### WORK ITEM
Omit the pictures and reproduce the rest of the listing exactly.
***** EXERCISE DATA *****
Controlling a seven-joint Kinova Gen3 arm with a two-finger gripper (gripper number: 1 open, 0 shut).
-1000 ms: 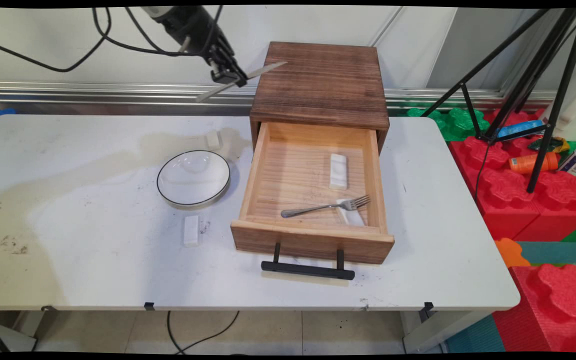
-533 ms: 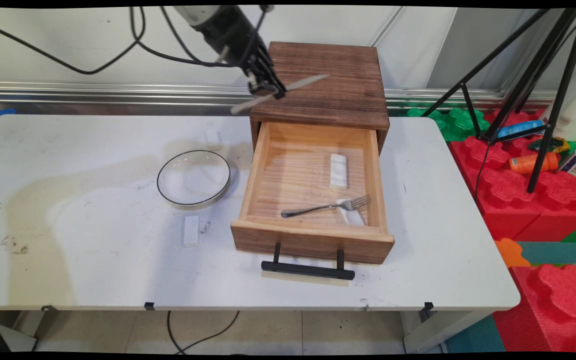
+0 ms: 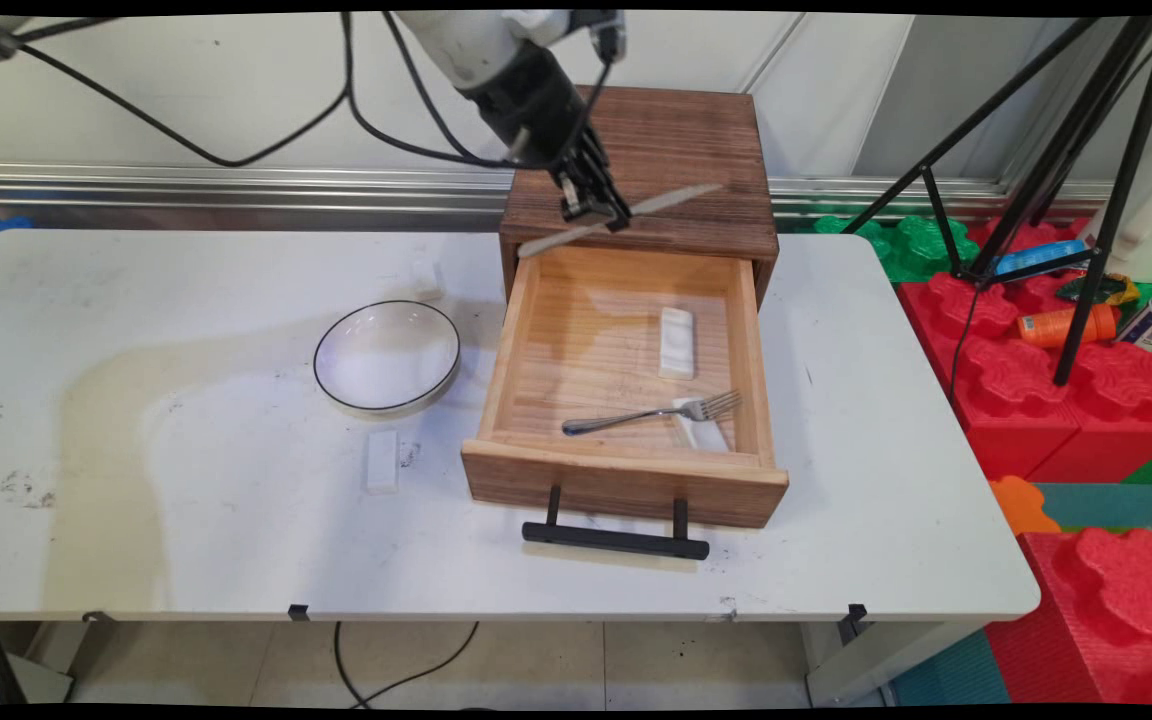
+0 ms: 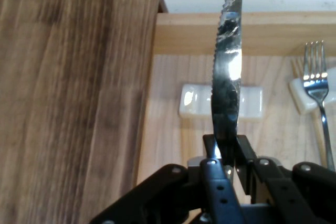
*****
### ANSWER AREA
Controlling a seven-joint Kinova Gen3 arm with a two-finger gripper (gripper number: 1 open, 0 shut).
-1000 ms: 
-533 ms: 
+0 ms: 
+0 ms: 

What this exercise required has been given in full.